Exercise goal »
As the answer, set down the lines below from the one containing "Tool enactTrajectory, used" through the one containing "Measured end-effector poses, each", exactly and inclusively, and no others.
──────── Collected data ────────
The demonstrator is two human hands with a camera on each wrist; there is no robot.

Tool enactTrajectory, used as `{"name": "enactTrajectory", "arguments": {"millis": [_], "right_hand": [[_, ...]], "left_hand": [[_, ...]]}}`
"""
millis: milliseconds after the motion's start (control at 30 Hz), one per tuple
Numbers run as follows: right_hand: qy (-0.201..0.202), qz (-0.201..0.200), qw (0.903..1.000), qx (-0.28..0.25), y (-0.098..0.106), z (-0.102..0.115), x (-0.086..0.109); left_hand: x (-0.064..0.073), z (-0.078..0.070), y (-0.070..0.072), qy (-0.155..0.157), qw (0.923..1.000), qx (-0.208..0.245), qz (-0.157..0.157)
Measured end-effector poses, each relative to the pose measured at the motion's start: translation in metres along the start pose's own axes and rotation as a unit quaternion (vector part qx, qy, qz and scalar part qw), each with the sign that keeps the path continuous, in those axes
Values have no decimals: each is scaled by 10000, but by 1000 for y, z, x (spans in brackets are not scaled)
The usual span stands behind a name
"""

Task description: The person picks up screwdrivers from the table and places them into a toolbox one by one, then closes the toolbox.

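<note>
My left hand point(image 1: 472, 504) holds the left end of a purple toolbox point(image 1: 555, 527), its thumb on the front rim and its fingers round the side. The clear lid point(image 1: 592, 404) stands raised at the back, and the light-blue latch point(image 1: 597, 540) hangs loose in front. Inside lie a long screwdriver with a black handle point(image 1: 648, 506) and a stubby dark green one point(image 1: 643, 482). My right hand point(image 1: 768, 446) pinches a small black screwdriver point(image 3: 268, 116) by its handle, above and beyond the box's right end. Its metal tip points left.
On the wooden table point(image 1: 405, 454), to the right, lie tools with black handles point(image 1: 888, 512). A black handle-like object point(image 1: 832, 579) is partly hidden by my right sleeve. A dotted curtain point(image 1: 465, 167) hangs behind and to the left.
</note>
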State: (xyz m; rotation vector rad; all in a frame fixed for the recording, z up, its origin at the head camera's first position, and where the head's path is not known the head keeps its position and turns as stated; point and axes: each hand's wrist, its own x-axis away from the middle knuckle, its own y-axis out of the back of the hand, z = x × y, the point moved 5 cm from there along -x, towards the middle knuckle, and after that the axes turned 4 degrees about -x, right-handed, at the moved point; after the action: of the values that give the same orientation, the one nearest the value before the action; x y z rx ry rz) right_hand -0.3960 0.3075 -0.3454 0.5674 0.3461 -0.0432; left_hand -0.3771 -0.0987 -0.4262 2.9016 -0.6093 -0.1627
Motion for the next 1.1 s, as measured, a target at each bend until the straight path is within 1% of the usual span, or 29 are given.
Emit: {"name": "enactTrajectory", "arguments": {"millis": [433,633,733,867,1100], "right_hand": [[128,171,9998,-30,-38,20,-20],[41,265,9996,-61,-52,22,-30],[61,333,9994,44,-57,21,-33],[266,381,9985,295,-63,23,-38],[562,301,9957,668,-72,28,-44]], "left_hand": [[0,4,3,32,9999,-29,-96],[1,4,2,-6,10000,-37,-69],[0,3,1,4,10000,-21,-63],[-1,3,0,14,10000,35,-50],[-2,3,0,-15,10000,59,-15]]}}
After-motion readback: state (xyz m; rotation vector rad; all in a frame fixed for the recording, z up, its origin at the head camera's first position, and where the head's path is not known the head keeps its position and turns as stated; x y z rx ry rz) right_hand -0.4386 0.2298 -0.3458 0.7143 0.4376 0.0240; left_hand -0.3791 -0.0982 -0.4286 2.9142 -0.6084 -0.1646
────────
Your response »
Tool enactTrajectory, used as `{"name": "enactTrajectory", "arguments": {"millis": [_], "right_hand": [[_, ...]], "left_hand": [[_, ...]]}}`
"""
millis: milliseconds after the motion's start (control at 30 Hz), one per tuple
Numbers run as follows: right_hand: qy (-0.201..0.202), qz (-0.201..0.200), qw (0.903..1.000), qx (-0.28..0.25), y (-0.098..0.106), z (-0.102..0.115), x (-0.086..0.109); left_hand: x (-0.064..0.073), z (-0.078..0.070), y (-0.070..0.072), qy (-0.155..0.157), qw (0.923..1.000), qx (-0.208..0.245), qz (-0.157..0.157)
Measured end-effector poses, each relative to the pose measured at the motion's start: translation in metres along the start pose's own axes and rotation as a unit quaternion (vector part qx, qy, qz and scalar part qw), each with the sign that keeps the path continuous, in those axes

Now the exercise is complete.